Ночная погоня(Повести) - Кулешов Александр Петрович 5 стр.


Милиционеры, санитары перепрыгнули через ограду и, на ходу расправляя носилки, направились к убитому. Их белые фигуры, словно привидения выделялись на черном фоне кустов.

Николая осторожно, как будто боялись причинить ему боль, подняли, уложили на носилки.

Последний раз Владимир увидел на секунду мертвое лицо друга. Потом тело прикрыли простыней и понесли. Санитары, тяжело ступая по траве, удалились в сторону машины.

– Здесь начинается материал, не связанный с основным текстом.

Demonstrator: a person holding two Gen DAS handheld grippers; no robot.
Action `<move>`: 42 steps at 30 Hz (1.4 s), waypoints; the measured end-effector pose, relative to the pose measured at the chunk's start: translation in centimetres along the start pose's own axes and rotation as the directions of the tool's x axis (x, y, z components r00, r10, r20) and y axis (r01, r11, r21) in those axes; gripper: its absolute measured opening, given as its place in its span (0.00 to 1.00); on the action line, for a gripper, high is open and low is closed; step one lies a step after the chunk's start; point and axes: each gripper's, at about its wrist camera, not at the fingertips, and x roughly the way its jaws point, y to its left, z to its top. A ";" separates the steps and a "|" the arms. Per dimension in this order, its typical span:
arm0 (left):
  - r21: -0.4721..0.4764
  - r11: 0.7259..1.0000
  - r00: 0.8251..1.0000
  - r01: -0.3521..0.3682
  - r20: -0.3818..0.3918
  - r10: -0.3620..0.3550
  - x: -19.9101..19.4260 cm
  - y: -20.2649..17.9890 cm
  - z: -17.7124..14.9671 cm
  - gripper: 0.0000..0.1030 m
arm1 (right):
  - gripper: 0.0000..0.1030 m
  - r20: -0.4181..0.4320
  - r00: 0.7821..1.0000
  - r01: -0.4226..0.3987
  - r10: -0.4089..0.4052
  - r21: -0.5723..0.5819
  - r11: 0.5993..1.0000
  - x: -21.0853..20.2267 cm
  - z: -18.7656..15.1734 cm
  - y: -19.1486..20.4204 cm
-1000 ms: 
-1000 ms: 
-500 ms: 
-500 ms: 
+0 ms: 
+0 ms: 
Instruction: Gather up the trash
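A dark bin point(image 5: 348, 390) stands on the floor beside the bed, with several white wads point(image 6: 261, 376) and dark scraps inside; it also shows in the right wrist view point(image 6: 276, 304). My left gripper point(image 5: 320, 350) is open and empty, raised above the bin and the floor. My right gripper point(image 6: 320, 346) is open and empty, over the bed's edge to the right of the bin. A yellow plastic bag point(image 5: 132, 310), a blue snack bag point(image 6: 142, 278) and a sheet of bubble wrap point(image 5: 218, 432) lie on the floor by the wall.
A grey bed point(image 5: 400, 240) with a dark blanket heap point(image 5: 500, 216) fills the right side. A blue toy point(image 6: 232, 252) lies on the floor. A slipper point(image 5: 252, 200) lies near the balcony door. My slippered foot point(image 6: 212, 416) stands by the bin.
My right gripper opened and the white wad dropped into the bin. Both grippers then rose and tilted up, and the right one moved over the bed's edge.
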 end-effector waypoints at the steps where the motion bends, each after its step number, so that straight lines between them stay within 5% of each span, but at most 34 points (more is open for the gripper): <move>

Все это время Владимир стоял с безучастным видом. Вокруг ходили люди, его даже кто-то нечаянно толкнул, слышались негромкие разговоры. Но он ничего не замечал, только смотрел на зажигалку. Он подарил ее Николаю в день рождения, и друг ею очень дорожил. В тот вечер гости разошлись поздно, и Николай отправился ночевать к Владимиру, жившему недалеко от ресторана, где отмечалось торжество (Нина на этот вечер была поручена заботам соседки). Они долго разговаривали, лежа в «постелях» (Николаи на диване — гостю почет, а Владимир на полу).

Николай любил мечтать о будущем. Делал это он, как обычно, с юмором, давая волю гноен неисчерпаемой фантазии.

— Ты понимаешь, Володь, что меня смущает, — гудел в темноте его озабоченный бас. — Пока мы лейтенанты, нам вместе служить нетрудно — один отдел. Станем капитанами — куда ни шло; майорам тоже в одном управлении место найдется. Но ведь лет через пять будем мы с тобой генералами, и конец: меня, видимо, сделают министром, тебя тоже… начальником горотдела на Чукотке: вместе двум таким чинам в одном городе места-то не найдется. А? Володь?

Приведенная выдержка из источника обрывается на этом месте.